Doch Agiles Management ist ein wichtiges und spannendes Thema. Wer sich schon einmal theoretisch mit Agilem Management beschäftigen möchte, dem kann ich das Buch „Agile Unternehmen“ von Valentin Novotny, erschienen bei BusinessVillage, empfehlen.
Der Autor bietet eine sehr gute, sehr gründliche Einführung in das Thema und beginnt damit, was „Agil“ überhaupt bedeutet, was agile Teams auszeichnet, welches agile Prinzipien und Werte sind. Mir hat gefallen, dass er die im agilen Management verwendete Terminologie, die keineswegs immer selbsterklärend ist, so erläutert, dass man etwas damit anfangen kann. Bei seiner Darstellung der agilen Prinzipien und Werte springt ins Auge, dass da in sehr vielen Unternehmen noch erheblicher Handlungsbedarf bestehen dürfte - aber darauf brauche ich nicht näher einzugehen, das wird jeder Leser selbst erkennen.

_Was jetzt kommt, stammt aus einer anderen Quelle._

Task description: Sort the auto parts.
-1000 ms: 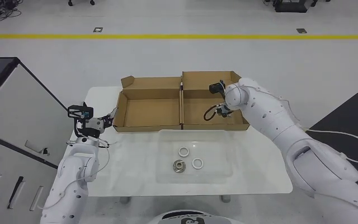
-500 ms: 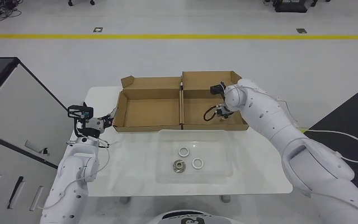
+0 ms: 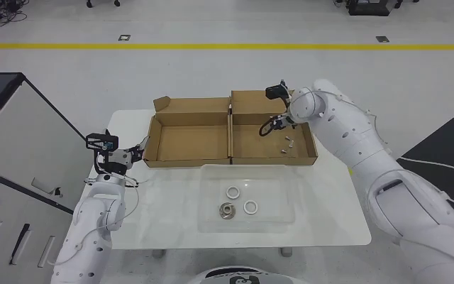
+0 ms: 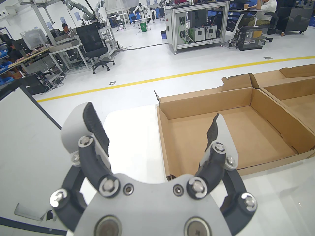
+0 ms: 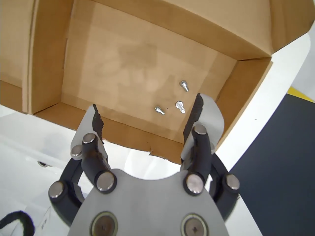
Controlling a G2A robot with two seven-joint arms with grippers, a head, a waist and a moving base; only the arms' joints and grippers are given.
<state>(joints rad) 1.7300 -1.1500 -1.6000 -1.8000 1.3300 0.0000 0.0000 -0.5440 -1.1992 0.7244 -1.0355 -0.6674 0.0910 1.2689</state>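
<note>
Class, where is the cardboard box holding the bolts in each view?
Top view: bolt box beside the empty box, robot's right.
Left wrist view: bolt box just beyond the empty box.
Right wrist view: bolt box ahead, bolts on its floor.
Shared landmark: the empty box.

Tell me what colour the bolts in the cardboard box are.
Shiny silver metal. The bolts show best in the right wrist view, lying on the floor of the brown box.

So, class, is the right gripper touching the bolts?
Apart. Right wrist view: the open right gripper sits clear of the bolts, bare box floor between.
</note>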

Schließlich bietet er einen guten Überblick über die drei Techniken, die im agilen Management die Hauptrolle spielen, allesamt hochinteressante Methoden, die sich revolutionär unterscheiden von dem, was bisher gängige Arbeitspraxis war (und häufig noch ist). Diese Techniken sind:

1. Scrum, Zitat: „Scrum ist eine Systematik, die es ermöglicht, ein Team so miteinander in eine regelmäßige Kommunikations- und Feedbackschleife zu bringen, dass es über sich hinauswächst und in einer hochflexiblen Weise Kundenanforderungen und Impulse von außen aufnehmen kann.“ Doch keine Sorge, es bleibt nicht so abstrakt und theoretisch, der Autor spricht über alle Bauelemente von Scrum und bietet viele Beispiele.

2. Kanban, ein System, dessen fünf entscheidenden Merkmale der Autor einführend so zusammenfasst, Zitat: „ 1. Die getane Arbeit wird sichtbar - für alle. 2. Das, was gerade in Arbeit ist, ist limitiert - immer. 3. Der Durchfluss wird klug gesteuert - von allen. 4. Feedbackschleifen werden durchlaufen - von allen. 5. Es findet Weiterentwicklung statt - miteinander.
Auch dieses Kapitel füllt der Autor mit Leben durch gründliche Darstellung und viele Beispiele.

und 3. Design Thinking, bei dem es darum geht, nicht länger hauptsächlich oder gar ausschließlich unter dem Gesichtspunkt der technischen Lösbarkeit von Problemen an neue Aufgaben heranzugehen, Zitat: „… es stehen Nutzerwünsche und _Bedürfnisse sowie nutzerorientiertes Erfinden im Zentrum des Prozesses. Design Thinker schauen durch die Brille des Nutzers auf das Problem und begeben sich dadurch in die Rolle des Anwenders.“

Diese wenigen Beispiele genügen vielleicht schon, um auf das Buch neugierig  zu machen, das eine große Fülle weiterer Informationen, Beispiele und Anwendungstipps bietet.